Assuming over about 10,000 tons and TL15, looking at best of best and shaving down from there:
Bridge: 2%
Maneuver: Drive 17% + Power plant 6% + fuel 6%
Jump drive + fuel: 12% for J-1 +11% per jump rating over 1, or 12/23/34/45
Meson Screens: fixed 40 dTons + 3.6% (power plant and fuel)
Nuclear Damper: fixed 200 dTons (including power plant and fuel to power it)
Weapons: turrets 1%, bays 5-10%
Spinal: fixed, weapon+power+fuel - call it 2800 for a J, 4000 for an N, 7200 for an R, 9400 for a T. Or as percentages: 1.4%/2%/3.6%/4.7% on a 200Kt, 5.6%/8%/14.4%/18.8% on a 50Kt, and you can calculate for other sizes.
Armor: 16%
crew: ~1%
There's a wee bit of fudge 'cause the power plant and crew don't quite calculate out perfectly that way, but it's a good starting point.
I would suggest that the price you pay in battle for shaving 0.4% or 0.8% off the meson screen just isn't worth it (not unless you're something destroyer-sized who intends to overwhelm the capital ship with sheer numbers, in which case drop the thing entirely and build more ships). I'd say same for damper unless you're flying an uber-armored buffered planetoid. I'd say also that in a meson universe, sacrificing agility is statistical suicide; I can run the numbers if you'd like, but gambling the whole ship so you can throw 5% more at your armor, jump range or spinal mount is never a good idea, IMO. Take the meson out of the picture and we can talk, but while it's pumping out a chance at a one-hit KO, best keep your speed up. So, total for best of all things: 41.6-46.6% + 240 dTons fixed before spinal, jump and armor.
Leaves you about 56% of your ship to share between the spinal, 5-16% armor, and 34-45% jump drive/fuel. Which immediately tells you that either the big gun, the armor, or the jump range are going to have to be compromised. It's also quickly apparent that there's less room for compromise on a cruiser.

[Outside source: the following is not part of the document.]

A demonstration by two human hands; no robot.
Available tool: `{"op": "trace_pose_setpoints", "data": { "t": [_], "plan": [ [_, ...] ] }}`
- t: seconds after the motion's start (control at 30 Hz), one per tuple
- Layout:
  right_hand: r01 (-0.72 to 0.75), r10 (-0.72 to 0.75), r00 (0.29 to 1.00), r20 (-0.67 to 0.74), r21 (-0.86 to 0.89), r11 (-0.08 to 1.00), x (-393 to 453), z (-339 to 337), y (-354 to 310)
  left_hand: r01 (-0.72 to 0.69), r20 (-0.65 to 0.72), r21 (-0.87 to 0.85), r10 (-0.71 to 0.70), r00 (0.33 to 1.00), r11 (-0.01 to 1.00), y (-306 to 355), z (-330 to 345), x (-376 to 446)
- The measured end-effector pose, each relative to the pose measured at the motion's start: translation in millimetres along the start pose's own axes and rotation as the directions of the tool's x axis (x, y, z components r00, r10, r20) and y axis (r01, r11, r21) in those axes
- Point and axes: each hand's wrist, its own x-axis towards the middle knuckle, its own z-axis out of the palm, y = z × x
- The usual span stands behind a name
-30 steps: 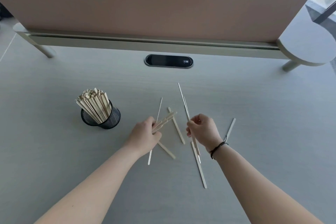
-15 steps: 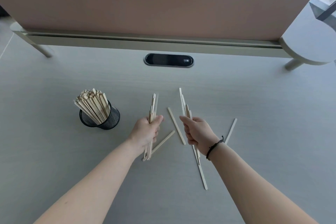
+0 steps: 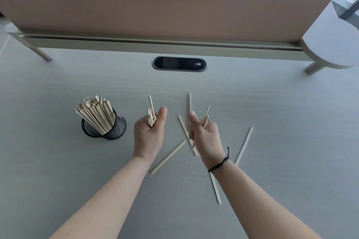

On the other hand, the Imperial principal opponent is the Zho. Zho are down a point on the to-hit roll for computer, down a point again on the penetration roll for computer, and then another point (compared to the Impies' odds) for facing a better meson screen than they can build themselves, and then another half point for facing that meson screens with weaker spinals than the Impies can build. (The Zho spinal is bulkier and their power plants bigger for the same power level, but that tends to show up in reduced jump range so affects them more strategically than tactically.) I think it's the same with the Solomani and the Julians: their ships are lower tech. All in all, the Impies have the luxury of a bit of wiggle room because their opponents are generally inferior.
Me, I still wouldn't shave agility or - pity's sake, really?? - the meson screen. Still, the Impies can afford to gamble a bit to make room for other considerations - primarily so they can carry a bigger gun, it seems. Doesn't seem to be worthwhile in space battle - after a certain size, it's just overkill-city. Maybe they're useful in planetary bombardment: a 270 meter kill radius must be quite devastating against ground troops and installations, the more so because very few will have meson screens/computers that can repel it. Everything just flat dies in a circle a third of a mile across. I still think the N-meson is more than plenty, but for some military types it's always about the biggest bomb or the biggest gun.
Cruisers are a quarter the price of a dreadnought, and while the S-9 models aren't worth much against a solid boxer, they are the unholy demons from hell to an undefended world - and there's a whole lotta worlds that lack the pop and tech for adequate defenses. Forget the FFW boardgame and scatter a hundred or so of them into Zho space singly or in pairs with a decent destroyer escort and support, and they tie up at least as many Zho cruisers hunting them down while they go from world to world shooting up the freighters, disrupting commerce, dropping troops down to beat up the local army unit and write, "Kilroy was here," on the walls of the local starport, and in general making the locals very unhappy with their interstellar government for having started a war. 1-on-1, even the poorly designed S-9 cruisers are probably a match for a TL14 cruiser. (Though I'd still - oh, never mind.) Only reason I don't see them wrecking the starports and savaging worlds a la Survival Margin is that it'd be hard to keep the Zho from doing the same thing, by which I infer there's some sort of official or unofficial mutual understanding.
On the subject of forgetting FFW (and maybe a bit of other canon), I would dang well make sure every world with a halfway decent population had at least one meson-spinal-based planetary defense battery at my best tech for just that reason: only way to keep my worlds from being savaged from orbit by nukes and mesons is to give a credible threat to the attacker. A deep meson site is cheaper than a ship and persuades the enemy to either keep his distance or come in greater force to take out the threat. I find mutual understandings are ever so much more effective when backed by firepower.
Very ritualized, these interstellar cultures. Fight more like the Aztecs than the Romans.